Mazatec - Orientation



Identification. The Mazatec, together with other ethnic groups, inhabit the Sierra Madre Occidental in central Mexico. They took their name from their ancient capital, called Maza-apatl or Mazatlan, founded around A . D . 890.

Location. Until around the 1950s, the Mazatec were concentrated in the northern part of the state of Oaxaca. In 1954 the construction of a system of dams over the effluents of the RĂ­o Papaloapan (RĂ­o de las Mariposas) had a serious effect on some of the Mazatec and Chinantec communities. Consequently, they were relocated elsewhere in Oaxaca and in the southern part of the state of Veracruz.

Mazatec territory consists of two areas that have distinct environments and cultures. In the highlands, or the sierra, elevations vary from 1,800 to 3,200 meters, and the climate ranges from temperate to cold. It is humid, and there is cloud cover almost year-round. There is abundant rainfall in summer. The natural vegetation consists of forests of pine, oak, and madroño ( Arbustus ).

The lowlands lie in both tropical and temperate zones, at elevations from sea level to 1,800 meters. Irrigated by the four effluents of the Río Papaloapan—the Santo Domingo, the Río Tonto, the Qiuotepec, and the Usila—the lowland area has a great variety of ecosystems within humid mountain-tropical forests at 400 to 1,700 meters above sea level, which contain woods like balsam ( Myroxy-Ion ), primavera ( Tabebuia ), and guanacaste ( Enterolobium ).

Demography. The 1990 general census reported a population of 168,374 Mazatec, most of them in an area of approximately 2,400 square kilometers, within the states of Oaxaca, which has the largest population (146,928), and Veracruz. The remainder are distributed principally in the state of Puebla and in Mexico City. Population density in some zones approaches 60 inhabitants per square kilometer. Approximately 70 percent of the Mazatec live in the highlands, 30 percent in the lowlands. The municipios with the largest indigenous populations are Huautla de Jiménez, San José Tenango, and San Cristóbal Mazatlán (in the highlands) and Santa Maria Chilchotla, San Miguel Soyaltepec, and San Lucas Ojitlan (in the lowlands).

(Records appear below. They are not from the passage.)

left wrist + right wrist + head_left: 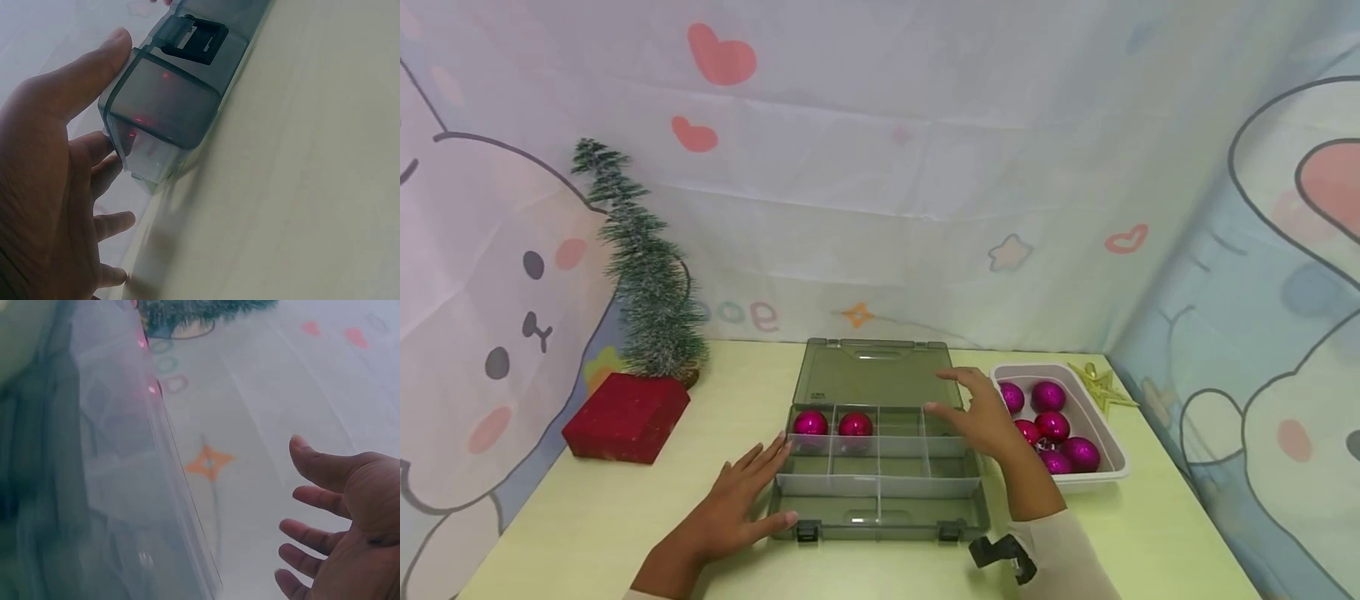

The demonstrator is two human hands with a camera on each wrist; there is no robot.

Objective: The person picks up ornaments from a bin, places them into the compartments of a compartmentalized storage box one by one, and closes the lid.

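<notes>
Head view: on the pale yellow counter [1165, 533], a translucent grey-green plastic compartment box [880, 485] stands near the middle, its lid [850, 375] laid open toward the back edge. Two shiny magenta balls [810, 423] sit in the two leftmost compartments of its back row. The left hand [737, 504], fingers spread, is at the box's left side; the right hand [988, 417], open and holding nothing, is over the right end of the back row. Toward the right edge, a white plastic tray [1093, 478] holds more magenta balls [1080, 454], some glittery; a gold star [1101, 387] lies by the back right corner. Toward the back left stand a red block [625, 417] and a frosted green tree [651, 292].

Left wrist view: contact, less certain from above, is plainer here. The thumb rests on the box's corner near a black latch [215, 47], with fingertips at the end wall.

Right wrist view: the right palm shows bare, fingers loosely extended, apart from the blurred translucent dividers [119, 462].
</notes>
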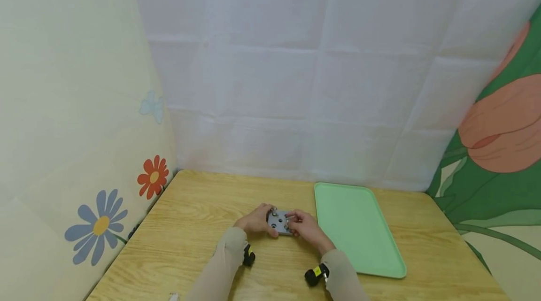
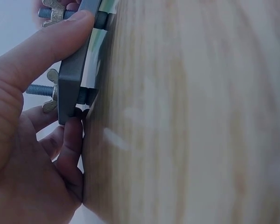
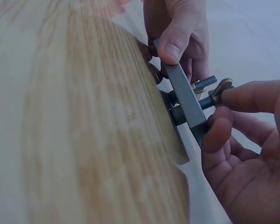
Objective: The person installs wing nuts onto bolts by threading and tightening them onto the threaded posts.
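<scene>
A grey metal plate (image 1: 277,228) with holes and bolts through it is between both hands over the table. My left hand (image 1: 257,221) grips its left side; in the left wrist view the thumb lies on the plate's face and fingers curl at its edge. There, wing nuts (image 2: 52,91) sit on threaded bolts (image 2: 37,90), whose heads (image 2: 87,96) stick out underneath, close to the tabletop. My right hand (image 1: 309,230) is at the plate's right side. In the right wrist view its thumb and finger pinch a wing nut (image 3: 220,89) near the bolt's end.
A light green tray (image 1: 357,230) lies right of the hands on the wood-grain table (image 1: 274,273). White cloth (image 1: 270,80) hangs behind, with flower-printed cloth (image 1: 84,150) at the left. A small white item (image 1: 174,297) shows at the near edge.
</scene>
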Available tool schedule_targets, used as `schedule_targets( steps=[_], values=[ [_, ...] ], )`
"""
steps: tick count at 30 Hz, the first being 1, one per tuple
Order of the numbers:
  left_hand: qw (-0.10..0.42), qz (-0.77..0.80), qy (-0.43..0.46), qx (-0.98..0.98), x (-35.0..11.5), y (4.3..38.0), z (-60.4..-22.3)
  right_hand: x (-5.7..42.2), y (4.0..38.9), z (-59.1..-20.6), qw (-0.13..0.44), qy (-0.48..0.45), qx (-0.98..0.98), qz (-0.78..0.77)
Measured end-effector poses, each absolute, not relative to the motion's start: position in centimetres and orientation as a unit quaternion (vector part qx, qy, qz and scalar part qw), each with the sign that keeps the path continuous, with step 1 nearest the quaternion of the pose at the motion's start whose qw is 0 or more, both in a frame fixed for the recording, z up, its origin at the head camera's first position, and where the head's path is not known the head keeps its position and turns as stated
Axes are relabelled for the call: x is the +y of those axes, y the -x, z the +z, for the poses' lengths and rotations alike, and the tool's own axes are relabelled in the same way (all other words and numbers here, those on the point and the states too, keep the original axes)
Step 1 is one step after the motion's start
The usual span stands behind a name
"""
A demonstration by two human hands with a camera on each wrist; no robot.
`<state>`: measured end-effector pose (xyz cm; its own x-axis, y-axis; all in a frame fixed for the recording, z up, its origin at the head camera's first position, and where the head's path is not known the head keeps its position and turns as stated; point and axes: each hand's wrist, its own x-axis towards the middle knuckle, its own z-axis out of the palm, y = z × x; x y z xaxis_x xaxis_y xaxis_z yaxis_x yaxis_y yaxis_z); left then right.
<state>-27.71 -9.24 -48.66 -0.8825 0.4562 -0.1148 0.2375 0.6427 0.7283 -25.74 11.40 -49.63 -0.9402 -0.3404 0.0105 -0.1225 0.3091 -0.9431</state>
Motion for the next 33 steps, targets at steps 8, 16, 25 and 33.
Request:
schedule_targets(
  steps=[8, 16, 25, 33],
  values=[
    [0.146, 0.37, -0.193, 0.897, -9.23, 27.82, -48.75, 11.41, 25.81, -49.68, 0.097, 0.136, 0.812, -0.558],
    [0.144, 0.365, -0.194, 0.899, -9.25, 27.71, -48.69, 11.48, 25.64, -49.55, 0.099, 0.133, 0.816, -0.553],
    [0.149, 0.374, -0.194, 0.895, -9.22, 27.7, -48.54, 11.56, 25.7, -49.62, 0.095, 0.138, 0.827, -0.537],
    [0.147, 0.388, -0.188, 0.89, -9.26, 27.7, -48.74, 11.39, 25.49, -49.57, 0.094, 0.131, 0.816, -0.556]
  ],
)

Linguistic Affiliation. Morris Swadesh (1960) classified Mazatec as belonging to the Popoloca-Zapoteca Language Group, a subgroup of the Macro-Mixtecan Family. Other linguists place it within the Mazatec-Popoluca Family, of the Savizaa Trunk of the Otomanguean Group. Mazatec is a tonal language: the meaning of a word depends on the tone in which it is pronounced. There are at least four different dialects that are mutually intelligible.